Therapeutic Trials

In most cases, when a child is managed at the IHOPE, a standard treatment is already on-going to give more chance of recovery with the minimum side effects, in the current state of knowledge. These treatments are often endorsed by scientific societies (SFCE: French Society of children cancer, SIOP international Society of pediatric oncology…) and used by all French even European or international pediatric centres.
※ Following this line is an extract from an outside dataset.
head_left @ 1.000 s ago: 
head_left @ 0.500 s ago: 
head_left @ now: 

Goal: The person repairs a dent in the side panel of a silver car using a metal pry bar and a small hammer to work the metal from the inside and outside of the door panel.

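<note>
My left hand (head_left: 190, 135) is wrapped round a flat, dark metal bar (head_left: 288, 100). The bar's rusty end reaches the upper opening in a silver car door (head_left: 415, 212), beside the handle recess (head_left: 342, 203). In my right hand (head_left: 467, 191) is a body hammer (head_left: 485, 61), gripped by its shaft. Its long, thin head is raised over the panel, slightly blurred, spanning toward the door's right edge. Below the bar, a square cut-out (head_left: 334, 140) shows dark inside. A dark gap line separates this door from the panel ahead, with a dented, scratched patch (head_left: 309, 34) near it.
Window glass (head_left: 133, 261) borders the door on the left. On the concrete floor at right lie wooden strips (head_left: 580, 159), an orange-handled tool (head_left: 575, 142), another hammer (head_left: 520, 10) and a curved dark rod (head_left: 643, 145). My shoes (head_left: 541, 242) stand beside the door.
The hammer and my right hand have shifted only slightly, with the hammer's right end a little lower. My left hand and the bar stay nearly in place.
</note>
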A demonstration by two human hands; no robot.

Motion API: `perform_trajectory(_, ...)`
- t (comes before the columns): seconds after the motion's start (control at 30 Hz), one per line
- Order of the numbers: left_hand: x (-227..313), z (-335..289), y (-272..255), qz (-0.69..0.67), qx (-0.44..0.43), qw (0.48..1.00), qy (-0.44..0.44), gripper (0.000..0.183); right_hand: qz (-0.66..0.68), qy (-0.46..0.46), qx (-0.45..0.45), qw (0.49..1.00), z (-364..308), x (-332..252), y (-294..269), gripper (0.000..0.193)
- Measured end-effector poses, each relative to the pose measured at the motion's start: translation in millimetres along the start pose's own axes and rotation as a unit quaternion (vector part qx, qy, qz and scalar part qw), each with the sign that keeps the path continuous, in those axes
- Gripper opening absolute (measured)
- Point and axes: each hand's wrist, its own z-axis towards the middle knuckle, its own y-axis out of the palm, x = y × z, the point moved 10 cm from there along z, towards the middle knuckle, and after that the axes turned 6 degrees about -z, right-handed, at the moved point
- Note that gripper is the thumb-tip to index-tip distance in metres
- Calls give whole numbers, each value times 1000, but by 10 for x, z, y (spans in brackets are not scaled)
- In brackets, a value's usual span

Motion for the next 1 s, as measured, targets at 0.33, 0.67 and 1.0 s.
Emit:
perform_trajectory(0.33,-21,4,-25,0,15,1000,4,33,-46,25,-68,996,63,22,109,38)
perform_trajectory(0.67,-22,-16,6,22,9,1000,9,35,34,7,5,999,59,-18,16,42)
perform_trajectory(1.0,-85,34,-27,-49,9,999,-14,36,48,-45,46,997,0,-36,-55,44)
What is a therapeutic trial?

  • Phase III trials:

They are comparative trials. These randomized trials aim at comparing a standard treatment with an innovative treatment. Since neither the caregivers, nor the experts know whether the innovative treatment is better than the standard one in terms of efficiency and tolerance, a randomized assignment is proposed to the parents and the child. An allocation performed by random software only can guarantee that the two groups of treatment are similar. Neither you nor the physician takes the decision to assign the reference standard treatment or the innovative one to your child. This IT random drawing is often called randomization in English. You are not asked to choose between these two treatments, you are being asked to agree that random makes the decision between those two treatments. Don’t be disappointed if random chooses the standard treatment since no one knows whether the innovative treatment will be more or less efficient, more or less toxic. Parents and/or the child can refuse this random draw, the child will then receive the standard treatment.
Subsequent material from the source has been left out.